Shares of PayPal (NASDAQ:PYPL) started trading on the Nasdaq last week after eBay spun off the payments company. The newly independent company received a higher valuation than its former parent company post-spinoff, trading for around a $45 billion market cap compared with eBay's $34 billion. Several analysts have already stamped a buy rating on PayPal.
Indeed, PayPal's recent revenue growth compared with eBay's Marketplaces business justifies its higher valuation, given that it accounted for about half of eBay's revenue in the second quarter. But PayPal faces tough competition in the digital-payments market, with Apple and Google making big pushes into the market over the past year. So what has investors so optimistic about PayPal?
A leader in the growing digital-payments market
Despite the increasing competition from companies big (Apple, Google) and small (Stripe, Shopify), PayPal remains the leader in the digital-payments space. The company has over 165 million users, including 10 million merchants.
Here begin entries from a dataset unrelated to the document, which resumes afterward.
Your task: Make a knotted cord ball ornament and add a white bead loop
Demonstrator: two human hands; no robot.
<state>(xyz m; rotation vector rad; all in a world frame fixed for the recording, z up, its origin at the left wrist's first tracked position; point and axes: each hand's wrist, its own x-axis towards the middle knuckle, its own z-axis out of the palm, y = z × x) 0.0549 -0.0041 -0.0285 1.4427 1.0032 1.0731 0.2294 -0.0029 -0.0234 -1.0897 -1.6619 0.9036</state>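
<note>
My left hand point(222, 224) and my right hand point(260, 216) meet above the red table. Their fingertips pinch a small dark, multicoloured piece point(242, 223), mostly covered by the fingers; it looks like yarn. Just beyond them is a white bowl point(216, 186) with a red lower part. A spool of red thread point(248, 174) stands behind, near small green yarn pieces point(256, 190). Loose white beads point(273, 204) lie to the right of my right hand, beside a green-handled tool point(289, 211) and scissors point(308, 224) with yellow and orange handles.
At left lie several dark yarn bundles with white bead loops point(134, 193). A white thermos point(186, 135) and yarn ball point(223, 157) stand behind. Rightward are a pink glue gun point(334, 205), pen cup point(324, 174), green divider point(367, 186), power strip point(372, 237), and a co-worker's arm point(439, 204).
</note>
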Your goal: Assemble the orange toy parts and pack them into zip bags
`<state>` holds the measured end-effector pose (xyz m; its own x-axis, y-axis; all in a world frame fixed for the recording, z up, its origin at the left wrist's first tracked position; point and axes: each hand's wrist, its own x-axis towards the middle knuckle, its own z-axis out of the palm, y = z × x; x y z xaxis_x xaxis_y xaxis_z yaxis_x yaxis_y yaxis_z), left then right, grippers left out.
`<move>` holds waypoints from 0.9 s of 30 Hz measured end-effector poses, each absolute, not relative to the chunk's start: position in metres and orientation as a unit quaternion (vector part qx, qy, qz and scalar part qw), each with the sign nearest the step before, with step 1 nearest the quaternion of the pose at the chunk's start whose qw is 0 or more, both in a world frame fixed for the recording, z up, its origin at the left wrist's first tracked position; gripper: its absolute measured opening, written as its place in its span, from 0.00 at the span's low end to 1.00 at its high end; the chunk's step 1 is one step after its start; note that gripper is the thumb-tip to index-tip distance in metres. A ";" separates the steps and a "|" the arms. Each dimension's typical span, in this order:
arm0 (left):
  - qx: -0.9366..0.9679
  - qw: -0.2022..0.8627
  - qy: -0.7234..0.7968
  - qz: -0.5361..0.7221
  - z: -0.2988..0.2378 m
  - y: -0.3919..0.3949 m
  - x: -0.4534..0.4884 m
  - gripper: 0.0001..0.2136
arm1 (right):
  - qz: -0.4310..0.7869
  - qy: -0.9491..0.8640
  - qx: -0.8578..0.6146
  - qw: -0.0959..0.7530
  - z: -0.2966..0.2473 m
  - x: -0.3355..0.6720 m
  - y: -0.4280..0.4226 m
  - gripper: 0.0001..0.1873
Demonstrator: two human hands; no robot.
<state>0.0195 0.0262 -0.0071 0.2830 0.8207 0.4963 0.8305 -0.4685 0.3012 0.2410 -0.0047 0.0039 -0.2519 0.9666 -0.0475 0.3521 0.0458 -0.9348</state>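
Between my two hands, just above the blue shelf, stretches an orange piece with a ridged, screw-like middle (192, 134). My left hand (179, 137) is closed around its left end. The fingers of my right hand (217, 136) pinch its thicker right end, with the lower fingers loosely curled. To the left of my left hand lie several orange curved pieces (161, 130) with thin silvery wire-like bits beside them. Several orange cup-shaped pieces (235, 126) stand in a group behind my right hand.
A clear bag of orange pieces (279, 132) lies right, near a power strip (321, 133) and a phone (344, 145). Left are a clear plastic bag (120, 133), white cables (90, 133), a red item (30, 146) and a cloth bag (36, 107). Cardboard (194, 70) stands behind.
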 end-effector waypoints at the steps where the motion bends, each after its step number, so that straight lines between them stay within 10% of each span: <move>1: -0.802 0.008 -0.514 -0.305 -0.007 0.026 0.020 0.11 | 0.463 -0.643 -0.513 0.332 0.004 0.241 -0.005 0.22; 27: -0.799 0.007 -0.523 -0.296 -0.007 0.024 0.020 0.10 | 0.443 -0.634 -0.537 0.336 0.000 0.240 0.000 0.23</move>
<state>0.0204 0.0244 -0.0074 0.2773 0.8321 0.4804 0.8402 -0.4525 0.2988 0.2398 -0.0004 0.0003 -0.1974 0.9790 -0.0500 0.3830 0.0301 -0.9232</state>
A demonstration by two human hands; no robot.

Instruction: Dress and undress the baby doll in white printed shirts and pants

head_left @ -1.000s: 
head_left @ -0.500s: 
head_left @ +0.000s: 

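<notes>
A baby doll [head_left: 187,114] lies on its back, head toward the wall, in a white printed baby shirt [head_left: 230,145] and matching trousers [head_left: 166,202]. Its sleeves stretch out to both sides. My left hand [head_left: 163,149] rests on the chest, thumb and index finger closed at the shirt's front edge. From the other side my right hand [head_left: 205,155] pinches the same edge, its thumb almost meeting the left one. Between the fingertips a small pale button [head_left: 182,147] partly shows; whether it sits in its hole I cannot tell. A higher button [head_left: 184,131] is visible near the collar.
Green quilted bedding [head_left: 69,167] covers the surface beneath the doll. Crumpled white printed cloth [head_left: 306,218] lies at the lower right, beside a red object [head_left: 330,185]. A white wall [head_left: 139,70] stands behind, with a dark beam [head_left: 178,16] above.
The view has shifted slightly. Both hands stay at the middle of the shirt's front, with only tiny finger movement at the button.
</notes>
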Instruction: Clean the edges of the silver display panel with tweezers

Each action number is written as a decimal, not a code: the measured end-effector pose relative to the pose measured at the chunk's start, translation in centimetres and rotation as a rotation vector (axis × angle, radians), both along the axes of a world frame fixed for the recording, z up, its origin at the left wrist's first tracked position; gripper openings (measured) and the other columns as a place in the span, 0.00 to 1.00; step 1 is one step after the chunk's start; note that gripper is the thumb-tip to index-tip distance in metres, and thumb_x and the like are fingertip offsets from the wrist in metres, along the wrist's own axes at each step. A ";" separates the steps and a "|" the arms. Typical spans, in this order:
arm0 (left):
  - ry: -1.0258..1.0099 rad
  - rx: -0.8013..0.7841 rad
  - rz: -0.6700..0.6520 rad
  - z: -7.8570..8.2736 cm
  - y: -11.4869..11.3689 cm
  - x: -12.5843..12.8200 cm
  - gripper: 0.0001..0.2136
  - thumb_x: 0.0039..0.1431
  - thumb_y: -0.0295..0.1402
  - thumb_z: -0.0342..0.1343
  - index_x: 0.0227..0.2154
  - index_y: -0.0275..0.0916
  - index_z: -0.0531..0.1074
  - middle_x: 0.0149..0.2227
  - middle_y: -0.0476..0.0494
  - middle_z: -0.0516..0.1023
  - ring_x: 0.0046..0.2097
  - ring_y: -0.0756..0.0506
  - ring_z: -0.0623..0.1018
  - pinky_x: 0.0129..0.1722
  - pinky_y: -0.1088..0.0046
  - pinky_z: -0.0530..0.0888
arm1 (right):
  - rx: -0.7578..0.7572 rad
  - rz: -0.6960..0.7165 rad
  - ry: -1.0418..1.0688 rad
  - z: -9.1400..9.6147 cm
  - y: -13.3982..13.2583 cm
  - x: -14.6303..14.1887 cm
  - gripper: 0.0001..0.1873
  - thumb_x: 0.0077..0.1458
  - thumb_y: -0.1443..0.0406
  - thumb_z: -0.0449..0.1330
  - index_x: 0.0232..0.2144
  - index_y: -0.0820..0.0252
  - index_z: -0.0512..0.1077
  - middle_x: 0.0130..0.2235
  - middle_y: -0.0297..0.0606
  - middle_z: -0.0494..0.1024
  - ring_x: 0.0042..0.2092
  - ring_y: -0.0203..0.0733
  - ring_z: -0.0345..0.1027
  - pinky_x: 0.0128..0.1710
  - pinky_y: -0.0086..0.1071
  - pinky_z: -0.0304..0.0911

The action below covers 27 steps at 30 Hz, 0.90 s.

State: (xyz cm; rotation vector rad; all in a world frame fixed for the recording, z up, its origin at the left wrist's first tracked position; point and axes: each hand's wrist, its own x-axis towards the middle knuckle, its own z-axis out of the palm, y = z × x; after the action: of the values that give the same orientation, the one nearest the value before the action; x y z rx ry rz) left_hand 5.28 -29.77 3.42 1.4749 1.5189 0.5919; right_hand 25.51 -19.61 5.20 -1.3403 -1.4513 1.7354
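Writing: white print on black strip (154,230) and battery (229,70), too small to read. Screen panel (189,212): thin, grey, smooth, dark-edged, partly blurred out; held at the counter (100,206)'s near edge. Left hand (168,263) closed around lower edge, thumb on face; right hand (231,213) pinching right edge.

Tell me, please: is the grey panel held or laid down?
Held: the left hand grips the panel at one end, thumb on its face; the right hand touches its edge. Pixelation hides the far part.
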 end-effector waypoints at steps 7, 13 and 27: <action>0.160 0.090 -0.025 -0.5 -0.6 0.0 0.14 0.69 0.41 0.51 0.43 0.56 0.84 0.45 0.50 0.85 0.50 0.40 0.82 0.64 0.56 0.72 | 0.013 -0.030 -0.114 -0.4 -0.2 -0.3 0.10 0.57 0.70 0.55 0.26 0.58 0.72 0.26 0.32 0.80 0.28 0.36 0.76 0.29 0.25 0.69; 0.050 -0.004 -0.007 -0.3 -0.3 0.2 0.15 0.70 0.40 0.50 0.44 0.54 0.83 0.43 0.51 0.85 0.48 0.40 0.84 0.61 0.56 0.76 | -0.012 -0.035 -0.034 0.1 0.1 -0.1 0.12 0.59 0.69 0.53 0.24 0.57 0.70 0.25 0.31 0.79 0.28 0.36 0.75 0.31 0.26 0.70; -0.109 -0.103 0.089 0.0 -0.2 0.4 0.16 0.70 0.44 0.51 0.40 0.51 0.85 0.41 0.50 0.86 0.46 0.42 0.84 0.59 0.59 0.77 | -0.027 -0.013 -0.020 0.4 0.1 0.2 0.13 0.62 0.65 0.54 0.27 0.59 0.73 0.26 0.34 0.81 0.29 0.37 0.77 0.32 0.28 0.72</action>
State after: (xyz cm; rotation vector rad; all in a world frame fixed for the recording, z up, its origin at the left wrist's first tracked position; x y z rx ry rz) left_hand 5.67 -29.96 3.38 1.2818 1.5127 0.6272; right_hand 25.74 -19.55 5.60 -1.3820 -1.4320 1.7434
It's accepted by 74% of the top U.S. online retailers, 70% of the top online retailers in the rest of the world, and 67% of mobile apps.
It operates across borders in 200 countries, whereas newer services have yet to reach as far internationally. Apple Pay, for example, is available only in the U.S. and U.K. Google Wallet is available in nearly as many countries, but it never caught on because of PayPal's established presence. The company will relaunch its payments platform with Android Pay later this year, but it will again be limited geographically.
PayPal's global scale has a significant impact on its business. Nearly half of PayPal's revenue comes from international markets, and the ability to send money across borders accounts for about one-fourth of its business.
While growth in mobile-first payments solutions such as Apple Pay and Android Pay represent significant threats to the platform built on desktop computers, PayPal is nimble enough to navigate the mobile world. As I mentioned, it's already enabling payments in 67% of mobile commerce apps, and it continues to acquire technology and companies to support its growth on mobile.
Capable of defending its territory
In terms of the spinoff, PayPal is left with about $6 billion in net cash. That's important for the company, which is expected to produce less free cash flow than eBay in 2015. As a pure-play digital-payments company, it will be willing to spend wherever necessary to fend off competition from more diverse businesses and less established players.
The acquisition of Braintree (and Venmo, which it had acquired) for $800 million in 2013 is a prime example of PayPal's willingness to spend. Braintree provided PayPal with a stronger foothold in mobile payments, supporting back-end payments processing for app developers. At the same time, PayPal was able to snatch up a growing competitor in the peer-to-peer mobile-payments market in Venmo.
Earlier this month, PayPal agreed to buy Xoom for $890 million. The acquisition will boost its cross-border money transfers and establish a larger presence for PayPal in the growing markets of India and Latin America. Additionally, it increases the company's presence on mobile devices, which outnumber desktop computers in those developing markets.
With $6 billion in net cash, and the ability to raise a similar amount of debt at investment-grade rates, PayPal should have plenty of cash at its disposal. As an independent company, PayPal will also be able to use its stock for future acquisitions as well, if need be.
Management will be key
PayPal is operating from a position of strength right now, and its balance sheet, strong brand, and global scale give it the heft to maintain that strength for some time. In the long run, however, PayPal will need excellent management to fend off competitive threats from larger companies and make key acquisitions of smaller companies before they become significant. CEO Dan Schulman has experience in both payments and mobile phones. Let's see if he can combine those experiences to maintain PayPal's course.